Best regards, Yuxing

YuXing3d commented 3 years ago

This is my current code of def cloud_segmentation_validation(self, net, val_loader, config, debug=True). Even when the code is simplified as below, the bug still exists. That is why I suspect it was due to someting in dataloader. Hope it helps you to understand my meaning.
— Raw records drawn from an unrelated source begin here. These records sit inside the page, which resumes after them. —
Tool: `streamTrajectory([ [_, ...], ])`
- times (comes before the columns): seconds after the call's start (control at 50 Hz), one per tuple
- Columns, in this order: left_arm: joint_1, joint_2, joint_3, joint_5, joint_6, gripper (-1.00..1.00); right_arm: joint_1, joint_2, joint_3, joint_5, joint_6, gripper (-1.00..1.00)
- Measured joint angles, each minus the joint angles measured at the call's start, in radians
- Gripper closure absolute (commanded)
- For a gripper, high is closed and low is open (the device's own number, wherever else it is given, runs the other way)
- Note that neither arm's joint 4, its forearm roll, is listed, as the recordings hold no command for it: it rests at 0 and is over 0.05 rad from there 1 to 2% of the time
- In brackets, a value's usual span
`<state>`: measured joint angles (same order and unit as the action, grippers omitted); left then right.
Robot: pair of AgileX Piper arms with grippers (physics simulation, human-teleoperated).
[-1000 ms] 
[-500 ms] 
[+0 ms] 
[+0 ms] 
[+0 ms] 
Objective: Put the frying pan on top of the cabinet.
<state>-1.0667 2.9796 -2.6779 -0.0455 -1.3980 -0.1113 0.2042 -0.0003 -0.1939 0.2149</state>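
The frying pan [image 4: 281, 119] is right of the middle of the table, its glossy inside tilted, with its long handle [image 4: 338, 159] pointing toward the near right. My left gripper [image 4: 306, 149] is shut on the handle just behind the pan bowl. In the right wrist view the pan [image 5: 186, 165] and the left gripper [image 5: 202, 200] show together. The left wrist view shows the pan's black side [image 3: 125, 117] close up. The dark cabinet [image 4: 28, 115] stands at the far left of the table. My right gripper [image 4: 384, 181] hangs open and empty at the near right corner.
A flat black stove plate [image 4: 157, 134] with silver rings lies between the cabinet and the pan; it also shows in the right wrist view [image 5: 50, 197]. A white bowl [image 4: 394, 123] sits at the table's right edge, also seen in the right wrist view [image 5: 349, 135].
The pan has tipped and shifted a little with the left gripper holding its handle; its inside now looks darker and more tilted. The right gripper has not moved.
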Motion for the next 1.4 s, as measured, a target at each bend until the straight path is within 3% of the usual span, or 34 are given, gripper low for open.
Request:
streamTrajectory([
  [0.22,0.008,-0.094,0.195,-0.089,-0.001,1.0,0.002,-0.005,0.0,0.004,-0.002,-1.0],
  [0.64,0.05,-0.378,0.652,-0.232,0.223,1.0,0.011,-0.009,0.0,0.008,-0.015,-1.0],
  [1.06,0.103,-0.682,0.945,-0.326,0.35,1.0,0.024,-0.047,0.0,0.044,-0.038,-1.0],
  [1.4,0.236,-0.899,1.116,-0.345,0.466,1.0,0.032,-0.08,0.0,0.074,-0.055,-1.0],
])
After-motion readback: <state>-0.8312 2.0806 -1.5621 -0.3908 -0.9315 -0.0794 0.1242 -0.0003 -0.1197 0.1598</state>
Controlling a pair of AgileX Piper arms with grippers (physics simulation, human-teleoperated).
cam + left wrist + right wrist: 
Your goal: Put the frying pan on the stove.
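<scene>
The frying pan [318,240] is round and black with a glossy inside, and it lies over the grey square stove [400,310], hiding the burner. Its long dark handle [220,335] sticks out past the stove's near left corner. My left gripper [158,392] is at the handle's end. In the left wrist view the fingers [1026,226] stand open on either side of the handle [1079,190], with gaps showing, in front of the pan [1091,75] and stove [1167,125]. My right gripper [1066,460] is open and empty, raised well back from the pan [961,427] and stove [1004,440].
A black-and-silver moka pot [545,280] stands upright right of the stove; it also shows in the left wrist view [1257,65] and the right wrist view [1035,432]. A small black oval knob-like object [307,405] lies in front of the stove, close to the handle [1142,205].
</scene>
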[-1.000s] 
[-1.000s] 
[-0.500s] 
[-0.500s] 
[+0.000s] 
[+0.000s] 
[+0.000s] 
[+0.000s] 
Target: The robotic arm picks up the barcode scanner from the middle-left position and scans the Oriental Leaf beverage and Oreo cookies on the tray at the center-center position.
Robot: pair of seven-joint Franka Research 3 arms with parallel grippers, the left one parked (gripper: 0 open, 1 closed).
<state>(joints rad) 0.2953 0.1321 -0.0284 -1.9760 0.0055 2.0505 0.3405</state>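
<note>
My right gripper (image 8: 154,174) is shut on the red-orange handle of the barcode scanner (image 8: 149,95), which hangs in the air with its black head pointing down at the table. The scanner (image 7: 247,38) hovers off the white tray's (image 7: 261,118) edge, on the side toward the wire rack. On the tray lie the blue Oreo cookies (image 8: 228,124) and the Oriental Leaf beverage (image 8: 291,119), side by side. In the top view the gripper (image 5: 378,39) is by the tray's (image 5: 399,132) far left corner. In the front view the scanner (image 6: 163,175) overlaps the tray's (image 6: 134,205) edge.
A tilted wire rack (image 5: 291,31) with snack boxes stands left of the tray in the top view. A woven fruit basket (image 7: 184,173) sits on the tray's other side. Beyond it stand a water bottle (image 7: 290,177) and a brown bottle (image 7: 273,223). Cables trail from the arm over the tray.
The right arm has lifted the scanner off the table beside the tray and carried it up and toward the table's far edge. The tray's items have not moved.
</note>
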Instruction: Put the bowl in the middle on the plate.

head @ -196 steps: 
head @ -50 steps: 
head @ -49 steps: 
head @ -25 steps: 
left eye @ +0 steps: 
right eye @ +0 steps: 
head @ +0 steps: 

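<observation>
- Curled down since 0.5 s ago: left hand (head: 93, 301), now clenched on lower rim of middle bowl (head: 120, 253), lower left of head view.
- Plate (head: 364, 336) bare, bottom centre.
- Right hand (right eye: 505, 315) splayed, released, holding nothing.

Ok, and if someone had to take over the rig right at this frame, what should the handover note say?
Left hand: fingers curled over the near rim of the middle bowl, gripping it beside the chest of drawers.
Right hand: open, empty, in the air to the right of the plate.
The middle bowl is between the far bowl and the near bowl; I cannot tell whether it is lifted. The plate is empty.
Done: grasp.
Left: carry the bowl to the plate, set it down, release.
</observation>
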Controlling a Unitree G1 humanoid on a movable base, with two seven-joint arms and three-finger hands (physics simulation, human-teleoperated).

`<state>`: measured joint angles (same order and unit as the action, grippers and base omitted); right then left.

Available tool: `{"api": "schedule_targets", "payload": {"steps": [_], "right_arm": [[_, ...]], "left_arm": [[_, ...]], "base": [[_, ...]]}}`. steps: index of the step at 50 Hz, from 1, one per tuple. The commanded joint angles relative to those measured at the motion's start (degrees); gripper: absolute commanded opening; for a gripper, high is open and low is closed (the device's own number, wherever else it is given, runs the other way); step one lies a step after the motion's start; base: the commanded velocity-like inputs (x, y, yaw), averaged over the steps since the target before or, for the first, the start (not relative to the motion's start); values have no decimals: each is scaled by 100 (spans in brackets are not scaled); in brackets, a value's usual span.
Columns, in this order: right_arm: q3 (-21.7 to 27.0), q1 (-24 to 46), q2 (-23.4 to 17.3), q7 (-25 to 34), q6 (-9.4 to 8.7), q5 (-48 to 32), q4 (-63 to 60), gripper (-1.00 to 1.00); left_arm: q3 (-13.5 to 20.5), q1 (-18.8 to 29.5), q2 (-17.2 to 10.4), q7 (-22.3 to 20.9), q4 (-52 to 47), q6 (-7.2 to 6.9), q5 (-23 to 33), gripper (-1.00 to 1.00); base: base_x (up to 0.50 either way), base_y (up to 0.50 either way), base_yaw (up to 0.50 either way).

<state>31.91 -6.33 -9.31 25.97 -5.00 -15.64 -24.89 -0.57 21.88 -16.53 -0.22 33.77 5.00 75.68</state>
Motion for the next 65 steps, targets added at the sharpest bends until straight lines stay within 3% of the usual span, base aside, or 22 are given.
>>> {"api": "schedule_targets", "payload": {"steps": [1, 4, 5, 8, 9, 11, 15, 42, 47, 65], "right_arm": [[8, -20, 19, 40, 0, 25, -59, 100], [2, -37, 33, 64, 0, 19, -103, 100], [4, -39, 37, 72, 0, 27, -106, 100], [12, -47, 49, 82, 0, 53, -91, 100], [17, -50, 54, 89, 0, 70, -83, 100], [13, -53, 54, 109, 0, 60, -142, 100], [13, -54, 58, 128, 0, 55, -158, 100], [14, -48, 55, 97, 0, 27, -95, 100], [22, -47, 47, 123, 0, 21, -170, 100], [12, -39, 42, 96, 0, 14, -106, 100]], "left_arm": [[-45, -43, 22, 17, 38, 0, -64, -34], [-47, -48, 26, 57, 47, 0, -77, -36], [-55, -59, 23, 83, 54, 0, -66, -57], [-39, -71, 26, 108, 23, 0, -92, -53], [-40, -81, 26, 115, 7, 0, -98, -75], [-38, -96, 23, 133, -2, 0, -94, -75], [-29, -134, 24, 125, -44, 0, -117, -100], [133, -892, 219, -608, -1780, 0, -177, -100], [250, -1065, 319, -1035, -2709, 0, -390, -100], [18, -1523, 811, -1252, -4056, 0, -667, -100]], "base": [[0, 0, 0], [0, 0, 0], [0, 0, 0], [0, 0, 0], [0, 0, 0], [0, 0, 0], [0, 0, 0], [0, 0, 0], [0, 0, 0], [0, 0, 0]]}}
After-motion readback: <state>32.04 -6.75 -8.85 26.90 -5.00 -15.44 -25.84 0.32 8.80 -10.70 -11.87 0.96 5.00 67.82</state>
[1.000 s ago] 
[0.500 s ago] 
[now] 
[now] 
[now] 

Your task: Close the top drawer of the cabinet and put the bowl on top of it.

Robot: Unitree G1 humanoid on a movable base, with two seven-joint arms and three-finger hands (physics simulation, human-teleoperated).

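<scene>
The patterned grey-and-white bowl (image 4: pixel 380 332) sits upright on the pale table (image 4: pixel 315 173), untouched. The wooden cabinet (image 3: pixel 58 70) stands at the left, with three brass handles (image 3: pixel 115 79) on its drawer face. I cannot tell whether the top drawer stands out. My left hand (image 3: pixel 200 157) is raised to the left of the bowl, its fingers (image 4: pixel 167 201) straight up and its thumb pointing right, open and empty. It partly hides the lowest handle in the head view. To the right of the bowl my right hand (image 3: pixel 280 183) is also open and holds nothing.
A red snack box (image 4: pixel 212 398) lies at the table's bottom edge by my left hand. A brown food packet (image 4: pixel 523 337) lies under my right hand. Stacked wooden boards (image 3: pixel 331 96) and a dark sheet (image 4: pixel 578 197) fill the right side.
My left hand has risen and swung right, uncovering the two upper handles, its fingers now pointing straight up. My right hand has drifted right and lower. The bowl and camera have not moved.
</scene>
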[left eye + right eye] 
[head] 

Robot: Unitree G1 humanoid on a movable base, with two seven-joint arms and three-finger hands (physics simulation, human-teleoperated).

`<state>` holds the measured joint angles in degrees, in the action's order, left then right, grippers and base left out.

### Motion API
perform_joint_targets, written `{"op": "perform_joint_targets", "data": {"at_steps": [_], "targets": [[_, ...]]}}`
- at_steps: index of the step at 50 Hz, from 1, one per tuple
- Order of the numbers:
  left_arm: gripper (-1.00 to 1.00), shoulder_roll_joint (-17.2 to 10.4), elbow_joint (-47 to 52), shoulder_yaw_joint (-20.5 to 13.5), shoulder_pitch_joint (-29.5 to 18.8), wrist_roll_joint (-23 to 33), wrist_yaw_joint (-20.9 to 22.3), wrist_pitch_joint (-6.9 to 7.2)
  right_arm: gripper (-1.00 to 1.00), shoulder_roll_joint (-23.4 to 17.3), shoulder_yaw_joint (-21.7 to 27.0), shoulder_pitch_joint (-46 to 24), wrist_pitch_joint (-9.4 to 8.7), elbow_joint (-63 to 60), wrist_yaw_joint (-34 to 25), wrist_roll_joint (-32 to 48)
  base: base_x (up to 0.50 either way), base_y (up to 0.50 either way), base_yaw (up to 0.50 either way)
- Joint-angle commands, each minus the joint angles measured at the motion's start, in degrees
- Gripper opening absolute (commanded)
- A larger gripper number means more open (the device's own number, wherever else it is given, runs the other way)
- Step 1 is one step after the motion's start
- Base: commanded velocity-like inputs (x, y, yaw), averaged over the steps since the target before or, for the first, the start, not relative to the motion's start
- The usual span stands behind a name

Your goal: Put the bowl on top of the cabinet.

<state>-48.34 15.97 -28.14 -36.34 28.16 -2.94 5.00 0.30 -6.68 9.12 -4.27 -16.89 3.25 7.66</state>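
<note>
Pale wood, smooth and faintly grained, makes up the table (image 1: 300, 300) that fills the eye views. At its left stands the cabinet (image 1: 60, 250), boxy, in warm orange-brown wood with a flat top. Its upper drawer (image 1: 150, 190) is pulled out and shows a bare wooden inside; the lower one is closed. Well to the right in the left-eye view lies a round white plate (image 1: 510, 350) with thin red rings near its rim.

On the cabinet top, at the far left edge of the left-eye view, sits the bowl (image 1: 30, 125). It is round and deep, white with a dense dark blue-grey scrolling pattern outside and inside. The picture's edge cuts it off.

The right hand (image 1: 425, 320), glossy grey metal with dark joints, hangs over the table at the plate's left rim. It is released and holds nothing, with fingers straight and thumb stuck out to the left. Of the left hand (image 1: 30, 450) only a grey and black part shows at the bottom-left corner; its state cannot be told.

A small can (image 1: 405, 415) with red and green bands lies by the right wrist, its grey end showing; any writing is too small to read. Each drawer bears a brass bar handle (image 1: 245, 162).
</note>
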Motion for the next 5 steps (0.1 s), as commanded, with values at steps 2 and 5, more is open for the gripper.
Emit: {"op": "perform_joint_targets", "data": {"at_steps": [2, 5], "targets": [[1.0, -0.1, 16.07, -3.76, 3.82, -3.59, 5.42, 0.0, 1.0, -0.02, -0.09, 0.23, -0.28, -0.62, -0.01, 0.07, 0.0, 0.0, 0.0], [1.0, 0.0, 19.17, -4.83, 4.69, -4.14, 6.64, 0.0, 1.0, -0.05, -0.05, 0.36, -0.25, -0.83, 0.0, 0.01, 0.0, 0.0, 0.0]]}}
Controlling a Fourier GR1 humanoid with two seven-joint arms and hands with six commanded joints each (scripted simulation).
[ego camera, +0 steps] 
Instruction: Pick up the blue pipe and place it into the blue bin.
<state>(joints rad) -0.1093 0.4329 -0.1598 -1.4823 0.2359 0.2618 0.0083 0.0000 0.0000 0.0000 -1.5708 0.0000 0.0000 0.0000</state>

    # Choose validation smoothing parameter (0 for no smothing, 0.99 for big smoothing)
    val_smooth = 0.95
    softmax = torch.nn.Softmax(1)

    # Number of classes including ignored labels
    nc_tot = val_loader.dataset.num_classes

    # Number of classes predicted by the model
    nc_model = config.num_classes - len(self.ignored_labels)

    #####################
    # Network predictions
    #####################
    # Start validation loop
    print("validation size:" + str(len(val_loader)))
    for i, batch in enumerate(val_loader):
        print("Times: " + str(i))
        print("pass 1")

        if 'cuda' in self.device.type:
            batch.to(self.device)

        # Forward pass
        net.eval()
        outputs = net(batch, config)

        print("pass 2")

        print("pass 3")

    return
HuguesTHOMAS commented 3 years ago

You are right, the exception surely comes from the dataloader. If the bug occurs at a random epoch, it is possible that it is caused by an aberrant input (for example a point cloud with zeros points). I would advise printing debugging messages in the __getitem__function of the dataset you are using. For example, if it was SemanticKitti: https://github.com/HuguesTHOMAS/KPConv-PyTorch/blob/7fefb6a8d38fd304775199777ad01d9f1546e2ff/datasets/SemanticKitti.py#L200

You can focus your debugging messages around the c++ wrappers called during this function:

https://github.com/HuguesTHOMAS/KPConv-PyTorch/blob/7fefb6a8d38fd304775199777ad01d9f1546e2ff/datasets/SemanticKitti.py#L346-L349

and

https://github.com/HuguesTHOMAS/KPConv-PyTorch/blob/7fefb6a8d38fd304775199777ad01d9f1546e2ff/datasets/SemanticKitti.py#L459-L462

Good luck with your issue, don't hesitate to post again here if you have more debugging information or if you resolved the bug.

Best, Hugues

PPPPeterpan commented 3 years ago

Hi @YuXing3d, did you resolve the bug? I got the same error during the training process.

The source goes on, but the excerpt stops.